B. Geerts and E. Linacre
Low-level clouds are most affected by the diurnal cycle of surface heating and cooling. The diurnal cycle of cloudiness over the oceans is very weak, and this cycle relates more to the radiation balance near the cloud top than to the variation of sea surface temperature, which normally is less than 2K. For instance, at night a layer of stratus cloud cools at its top, due to longwave radiation loss, and this induces static instability (negative buoyancy), causing the stratus to break up into stratocumulus.

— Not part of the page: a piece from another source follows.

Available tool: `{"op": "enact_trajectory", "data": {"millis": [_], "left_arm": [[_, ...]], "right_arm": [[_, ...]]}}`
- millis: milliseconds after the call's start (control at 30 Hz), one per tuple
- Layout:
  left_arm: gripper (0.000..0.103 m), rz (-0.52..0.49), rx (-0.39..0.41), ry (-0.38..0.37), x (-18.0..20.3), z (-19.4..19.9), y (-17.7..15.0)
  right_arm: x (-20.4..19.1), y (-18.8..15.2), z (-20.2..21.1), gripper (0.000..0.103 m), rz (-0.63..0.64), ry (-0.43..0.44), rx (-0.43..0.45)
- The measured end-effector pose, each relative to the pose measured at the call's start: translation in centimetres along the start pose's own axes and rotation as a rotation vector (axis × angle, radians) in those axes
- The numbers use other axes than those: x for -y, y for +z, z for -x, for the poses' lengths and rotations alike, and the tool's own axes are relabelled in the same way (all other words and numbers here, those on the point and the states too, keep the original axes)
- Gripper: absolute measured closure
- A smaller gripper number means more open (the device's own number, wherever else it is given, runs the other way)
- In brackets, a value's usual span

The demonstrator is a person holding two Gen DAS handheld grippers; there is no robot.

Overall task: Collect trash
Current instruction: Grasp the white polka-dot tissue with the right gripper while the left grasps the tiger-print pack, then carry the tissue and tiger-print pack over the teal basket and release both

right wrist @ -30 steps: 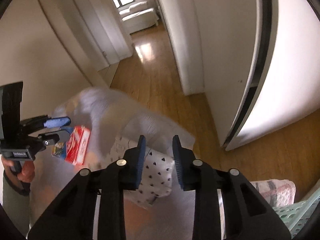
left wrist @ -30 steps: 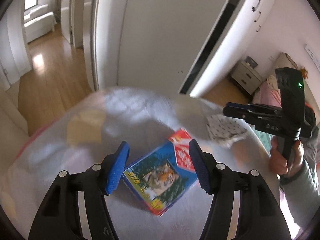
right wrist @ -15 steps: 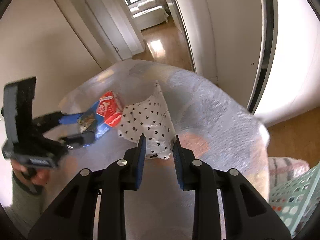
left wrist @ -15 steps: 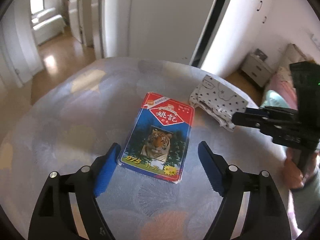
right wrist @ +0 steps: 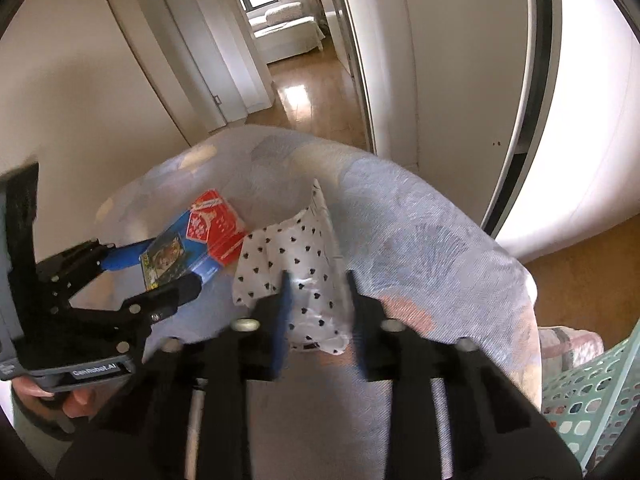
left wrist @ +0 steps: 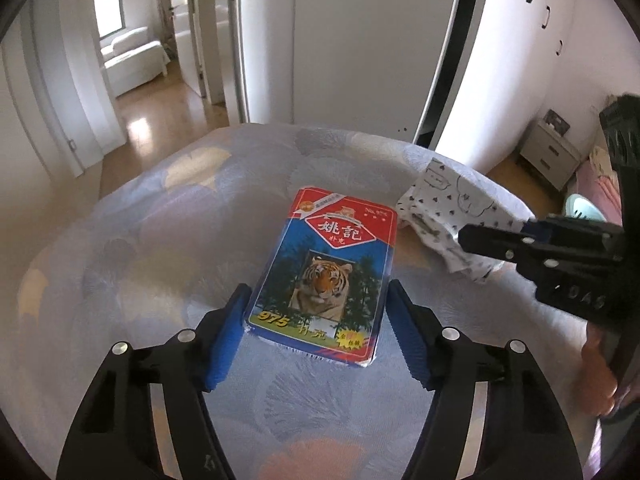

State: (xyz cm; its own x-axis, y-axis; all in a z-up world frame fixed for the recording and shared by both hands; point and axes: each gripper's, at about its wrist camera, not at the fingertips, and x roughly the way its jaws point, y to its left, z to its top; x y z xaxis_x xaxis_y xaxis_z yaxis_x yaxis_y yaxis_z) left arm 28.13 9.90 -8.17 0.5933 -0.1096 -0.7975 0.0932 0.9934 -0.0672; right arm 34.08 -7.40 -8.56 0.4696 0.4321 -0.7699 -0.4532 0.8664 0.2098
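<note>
A blue and red card box with a tiger picture (left wrist: 326, 276) lies flat on the patterned bedspread (left wrist: 140, 264). My left gripper (left wrist: 318, 320) is open, its blue pads on either side of the box's near end. The box also shows in the right wrist view (right wrist: 192, 240), between the left gripper's fingers (right wrist: 132, 258). A white wrapper with black hearts (right wrist: 296, 268) lies right of the box. My right gripper (right wrist: 316, 292) is open and straddles the wrapper's near part. It also shows in the left wrist view (left wrist: 472, 238) over the wrapper (left wrist: 452, 216).
A mint green perforated basket (right wrist: 588, 396) stands at the bed's right side. White wardrobe doors (left wrist: 360, 48) and an open doorway onto wooden floor (left wrist: 160, 108) lie beyond the bed. A small nightstand (left wrist: 550, 154) stands far right.
Both grippers have come down and forward to the bed. The left now brackets the card box. The right has opened wider around the heart wrapper.
</note>
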Motion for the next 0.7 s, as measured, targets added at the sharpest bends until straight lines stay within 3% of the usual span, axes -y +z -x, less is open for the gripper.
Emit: {"op": "enact_trajectory", "data": {"millis": [100, 400, 700], "left_arm": [[0.039, 0.006, 0.024, -0.009, 0.4, 1.1, -0.4], [0.040, -0.001, 0.070, -0.049, 3.0, 4.0, -1.4], [0.040, -0.060, 0.123, -0.155, 9.1, 6.6, -1.8]], "right_arm": [[-0.7, -0.7, 0.8, 0.099, 0.029, -0.032, 0.017], [-0.9, -3.5, 5.0, 0.100, -0.005, -0.049, 0.085], [1.4, -7.3, 12.6, 0.100, -0.083, -0.135, 0.211]]}}
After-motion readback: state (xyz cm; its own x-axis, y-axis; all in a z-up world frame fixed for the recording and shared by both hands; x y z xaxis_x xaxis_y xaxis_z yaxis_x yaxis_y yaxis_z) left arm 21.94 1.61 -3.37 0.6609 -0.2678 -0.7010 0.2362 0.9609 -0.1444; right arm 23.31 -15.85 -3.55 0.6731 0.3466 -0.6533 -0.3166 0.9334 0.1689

Over land cumuliform clouds are most common in the early afternoon, when the planetary boundary layer is best mixed, and convective thermals reach highest. In most land areas cumulonimbus clouds are most common in the afternoon, however in some areas thunderstorms are more common in the evening or even around midnight, depending on the regional topography. Shallow cumulus clouds often dissipate to become stratocumulus, therefore Sc is more common in the evening. Fog and shallow stratus clouds are most common around dawn.
Deep, precipitating clouds appear to have become more frequent over land during the 20th century (1). The observed anomalies of precipitation, cloudiness, and diurnal temperature range support the notion that recent global warming has enhanced the global hydrological cycle and resulted in deeper, precipitating clouds, which are likely responsible for the decreasing trend in diurnal temperature range over land (the nighttime minima have increased more than the daytime maxima, see Section 15.4).
(1) Dai, A. 1996. Global Precipitation Variability and Its Relationship with Other Climate Changes. Ph.D. thesis. Columbia University. New York, New York.